- **Goal of the exercise**
Drop the images; return everything else in the listing below exactly.

╭──

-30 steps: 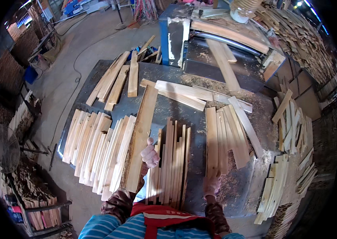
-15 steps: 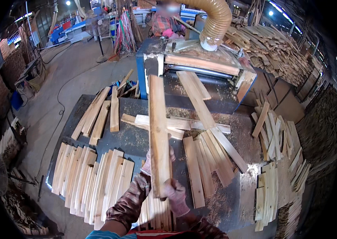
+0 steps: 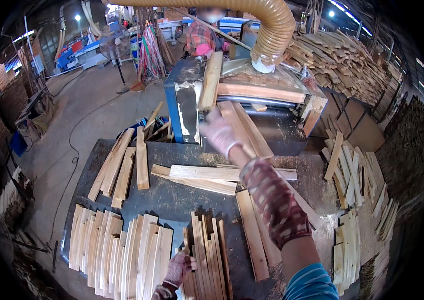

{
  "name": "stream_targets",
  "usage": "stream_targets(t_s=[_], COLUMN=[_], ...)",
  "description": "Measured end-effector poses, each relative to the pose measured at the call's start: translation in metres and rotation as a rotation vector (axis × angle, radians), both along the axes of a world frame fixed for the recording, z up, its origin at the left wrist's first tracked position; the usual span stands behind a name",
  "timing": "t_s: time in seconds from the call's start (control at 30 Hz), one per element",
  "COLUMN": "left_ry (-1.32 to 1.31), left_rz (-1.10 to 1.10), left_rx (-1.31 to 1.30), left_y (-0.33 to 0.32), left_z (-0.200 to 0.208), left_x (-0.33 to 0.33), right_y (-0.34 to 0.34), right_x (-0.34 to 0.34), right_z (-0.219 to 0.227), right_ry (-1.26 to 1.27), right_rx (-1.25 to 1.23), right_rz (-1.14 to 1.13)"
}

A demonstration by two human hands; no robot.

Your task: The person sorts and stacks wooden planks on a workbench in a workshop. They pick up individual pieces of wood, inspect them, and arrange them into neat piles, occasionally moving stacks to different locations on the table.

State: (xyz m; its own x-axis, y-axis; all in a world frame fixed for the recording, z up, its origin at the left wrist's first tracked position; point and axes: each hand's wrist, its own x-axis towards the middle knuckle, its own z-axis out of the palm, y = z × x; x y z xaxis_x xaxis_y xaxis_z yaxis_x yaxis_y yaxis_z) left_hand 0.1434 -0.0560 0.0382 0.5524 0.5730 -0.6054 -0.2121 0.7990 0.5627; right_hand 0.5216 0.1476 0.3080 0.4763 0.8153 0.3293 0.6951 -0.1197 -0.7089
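Note:
My right hand [image 3: 219, 134], in a pinkish-white glove, stretches forward to the machine's front left corner. A wooden plank [image 3: 211, 81] slants up over that corner, its lower end right at my fingers. Motion smears the fingers, so whether they still grip it is unclear. Low in the picture, my gloved left hand [image 3: 178, 269] has its fingers curled beside a row of upright-lying planks [image 3: 207, 257]; what is in them is hidden. Two more planks [image 3: 244, 127] slope down from the machine's mouth.
The machine [image 3: 184, 100] has a ribbed yellow hose [image 3: 274, 30] on top. A person [image 3: 203, 39] stands behind it. On the dark table [image 3: 159, 150] lie crossed planks [image 3: 204, 173], a left-hand row [image 3: 117, 255] and loose boards [image 3: 117, 162]. Stacked wood [image 3: 347, 62] rises at the back right.
The plank both hands held upright before me has moved forward to the machine's left corner with my right hand. My left hand has left it and dropped to the near planks.

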Motion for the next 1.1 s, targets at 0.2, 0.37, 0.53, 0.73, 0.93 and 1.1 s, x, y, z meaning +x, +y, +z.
stream_targets(t_s=[0.2,0.37,0.53,0.73,0.93,1.1], left_ry=[0.125,0.034,0.028,-0.24,-0.34,-0.085], left_rz=[0.045,-0.101,-0.112,0.102,0.116,-0.195], left_rx=[-0.026,0.261,0.708,0.713,0.708,0.894], left_y=[-0.018,0.066,0.177,0.282,0.368,0.269], left_z=[0.009,0.068,0.172,0.232,0.26,0.2], left_x=[-0.031,0.029,0.183,0.319,0.356,0.313], right_y=[-0.136,-0.249,-0.318,-0.38,-0.394,-0.399], right_x=[-0.117,-0.143,-0.152,-0.14,-0.127,-0.118], right_z=[-0.093,-0.165,-0.188,-0.225,-0.266,-0.273], right_ry=[0.607,1.101,1.401,1.529,1.54,1.573], right_rx=[-0.29,-0.316,-0.228,-0.19,-0.136,-0.082], right_rz=[0.457,0.408,0.124,-0.198,-0.274,-0.285])
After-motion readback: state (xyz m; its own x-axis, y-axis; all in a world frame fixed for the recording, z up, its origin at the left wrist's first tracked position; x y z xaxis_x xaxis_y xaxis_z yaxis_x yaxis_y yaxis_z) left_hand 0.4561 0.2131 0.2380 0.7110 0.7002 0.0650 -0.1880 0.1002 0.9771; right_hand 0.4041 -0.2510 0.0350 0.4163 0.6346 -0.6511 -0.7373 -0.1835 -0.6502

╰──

- **Written response**
-30 steps: 
-15 steps: 
+0 steps: 

{
  "name": "stream_targets",
  "usage": "stream_targets(t_s=[_], COLUMN=[_], ...)",
  "description": "Measured end-effector poses, each relative to the pose measured at the call's start: translation in metres and rotation as a rotation vector (axis × angle, radians), both along the axes of a world frame fixed for the recording, z up, its origin at the left wrist's first tracked position; the usual span stands behind a name",
  "timing": "t_s: time in seconds from the call's start (control at 30 Hz), one per element",
  "COLUMN": "left_ry (-1.32 to 1.31), left_rz (-1.10 to 1.10), left_rx (-1.31 to 1.30), left_y (-0.33 to 0.32), left_z (-0.200 to 0.208), left_x (-0.33 to 0.33), right_y (-0.34 to 0.34), right_x (-0.34 to 0.34), right_z (-0.219 to 0.227), right_ry (-1.26 to 1.27), right_rx (-1.25 to 1.23), right_rz (-1.14 to 1.13)"
}

A demonstration by two human hands; no robot.

Your task: The person sorts and stacks wooden planks on a workbench in a workshop. They pick up individual pieces of wood, inspect them, and arrange them into neat piles, occasionally moving stacks to different locations on the table.

State: (xyz m; its own x-axis, y-axis; all in a world frame fixed for the recording, z up, its origin at the left wrist's first tracked position; point and axes: each hand's wrist, its own x-axis towards the middle knuckle, its own z-axis out of the palm, y = z × x; x y z xaxis_x xaxis_y xaxis_z yaxis_x yaxis_y yaxis_z) left_hand 0.1434 -0.0560 0.0382 0.5524 0.5730 -0.6054 -0.2121 0.7990 0.5627; right_hand 0.5216 0.1476 0.3080 0.4763 0.8153 0.3293 0.6951 -0.1197 -0.7089
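Note:
My right hand [image 3: 219, 134], in a pinkish-white glove, stretches forward to the machine's front left corner. A wooden plank [image 3: 211, 81] slants up over that corner, its lower end right at my fingers. Motion smears the fingers, so whether they still grip it is unclear. Low in the picture, my gloved left hand [image 3: 178, 269] has its fingers curled beside a row of upright-lying planks [image 3: 207, 257]; what is in them is hidden. Two more planks [image 3: 244, 127] slope down from the machine's mouth.
The machine [image 3: 184, 100] has a ribbed yellow hose [image 3: 274, 30] on top. A person [image 3: 203, 39] stands behind it. On the dark table [image 3: 159, 150] lie crossed planks [image 3: 204, 173], a left-hand row [image 3: 117, 255] and loose boards [image 3: 117, 162]. Stacked wood [image 3: 347, 62] rises at the back right.
The plank both hands held upright before me has moved forward to the machine's left corner with my right hand. My left hand has left it and dropped to the near planks.
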
Motion for the next 1.1 s, targets at 0.2, 0.37, 0.53, 0.73, 0.93 and 1.1 s, x, y, z meaning +x, +y, +z.
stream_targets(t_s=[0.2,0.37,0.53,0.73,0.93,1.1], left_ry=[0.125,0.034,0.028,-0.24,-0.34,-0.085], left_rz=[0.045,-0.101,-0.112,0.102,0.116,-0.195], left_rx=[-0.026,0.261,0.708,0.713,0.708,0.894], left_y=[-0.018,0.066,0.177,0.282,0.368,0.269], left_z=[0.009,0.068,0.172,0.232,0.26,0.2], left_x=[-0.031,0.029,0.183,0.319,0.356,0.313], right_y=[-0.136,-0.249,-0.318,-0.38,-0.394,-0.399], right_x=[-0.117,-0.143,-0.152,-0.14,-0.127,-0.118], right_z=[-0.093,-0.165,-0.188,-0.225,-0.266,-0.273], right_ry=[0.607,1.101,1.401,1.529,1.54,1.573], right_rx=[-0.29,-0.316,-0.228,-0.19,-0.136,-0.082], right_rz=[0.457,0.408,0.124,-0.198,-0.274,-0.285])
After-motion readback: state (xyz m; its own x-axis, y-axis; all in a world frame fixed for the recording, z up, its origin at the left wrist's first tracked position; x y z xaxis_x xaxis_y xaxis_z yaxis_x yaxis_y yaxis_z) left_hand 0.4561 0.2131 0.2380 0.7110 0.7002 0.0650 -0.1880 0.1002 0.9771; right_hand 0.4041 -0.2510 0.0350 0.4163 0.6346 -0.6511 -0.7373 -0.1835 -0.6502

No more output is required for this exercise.